Under its Advisory Agreement with the Fund, the Investment Adviser is
entitled to a fee, payable within five days after the end of each month,
based on an annual percentage rate of the average of the aggregate daily net
asset values of each Series as follows: for the first $1,000,000,000 in
assets, 0.70%, 0.70%, 0.65%, 0.65%, 0.55%, 0.45% and 0.40% for the Growth,
U.S. Stock, Convertible, High Yield, Balanced, U.S. Government Securities and
Money Market Series respectively; for the next $1,000,000,000 in assets,
0.65%, 0.65%, 0.60%, 0.60%, 0.50%, 0.40% and 0.35% for those Series
respectively, and for assets over $2,000,000,000, 0.60%, 0.60%, 0.55%, 0.55%,
0.45%, 0.35% and 0.30% for those Series respectively.
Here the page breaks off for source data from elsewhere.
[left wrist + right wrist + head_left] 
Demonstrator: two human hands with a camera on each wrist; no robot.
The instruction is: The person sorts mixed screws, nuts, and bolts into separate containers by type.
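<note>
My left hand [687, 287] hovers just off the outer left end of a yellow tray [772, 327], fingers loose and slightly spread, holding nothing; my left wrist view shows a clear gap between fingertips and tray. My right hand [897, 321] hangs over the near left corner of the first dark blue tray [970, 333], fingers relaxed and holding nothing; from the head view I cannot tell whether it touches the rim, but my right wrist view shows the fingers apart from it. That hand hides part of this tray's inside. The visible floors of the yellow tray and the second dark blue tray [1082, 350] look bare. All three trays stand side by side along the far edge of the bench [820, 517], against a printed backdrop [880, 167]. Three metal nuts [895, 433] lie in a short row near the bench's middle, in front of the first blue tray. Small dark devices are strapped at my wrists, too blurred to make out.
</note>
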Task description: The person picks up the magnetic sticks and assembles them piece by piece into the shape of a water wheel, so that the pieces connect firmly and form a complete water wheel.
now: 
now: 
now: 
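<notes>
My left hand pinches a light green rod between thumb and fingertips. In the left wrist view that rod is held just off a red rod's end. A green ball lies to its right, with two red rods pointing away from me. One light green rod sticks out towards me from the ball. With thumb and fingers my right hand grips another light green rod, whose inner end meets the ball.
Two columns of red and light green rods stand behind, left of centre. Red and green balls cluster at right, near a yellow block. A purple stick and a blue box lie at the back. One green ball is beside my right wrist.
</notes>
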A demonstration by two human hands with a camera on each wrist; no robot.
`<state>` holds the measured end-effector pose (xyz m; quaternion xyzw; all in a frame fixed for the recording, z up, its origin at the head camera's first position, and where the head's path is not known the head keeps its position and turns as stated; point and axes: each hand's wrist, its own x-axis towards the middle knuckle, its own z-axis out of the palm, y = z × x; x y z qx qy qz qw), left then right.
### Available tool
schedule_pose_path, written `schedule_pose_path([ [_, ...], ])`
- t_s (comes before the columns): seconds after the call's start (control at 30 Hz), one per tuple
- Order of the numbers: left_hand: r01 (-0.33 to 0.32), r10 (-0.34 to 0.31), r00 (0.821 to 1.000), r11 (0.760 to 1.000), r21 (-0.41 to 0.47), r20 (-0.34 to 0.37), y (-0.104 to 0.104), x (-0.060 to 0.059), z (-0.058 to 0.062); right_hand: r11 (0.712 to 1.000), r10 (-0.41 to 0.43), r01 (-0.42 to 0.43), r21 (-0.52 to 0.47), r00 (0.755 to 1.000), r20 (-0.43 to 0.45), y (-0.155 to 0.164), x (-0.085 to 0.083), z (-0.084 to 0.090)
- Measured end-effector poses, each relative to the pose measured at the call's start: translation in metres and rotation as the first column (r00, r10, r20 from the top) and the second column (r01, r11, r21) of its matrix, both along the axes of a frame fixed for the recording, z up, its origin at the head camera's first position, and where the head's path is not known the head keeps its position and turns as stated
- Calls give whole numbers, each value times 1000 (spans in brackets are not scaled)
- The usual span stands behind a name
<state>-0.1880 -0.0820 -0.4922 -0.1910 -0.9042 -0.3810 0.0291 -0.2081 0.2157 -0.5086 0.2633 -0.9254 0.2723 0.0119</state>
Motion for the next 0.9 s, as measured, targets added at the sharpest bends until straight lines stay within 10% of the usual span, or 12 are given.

The amounts payable to
the Investment Adviser shall be based upon the average of the values of the
net assets of the Series at the close of business each day, computed in
accordance with the method set forth in the Fund's Declaration of Trust.
For services to the Fund during the fiscal years ended October 31, 1993,
1994, and 1995 the Investment Adviser received fees of $34,501,010,
$37,915,913, and $34,684,220, respectively.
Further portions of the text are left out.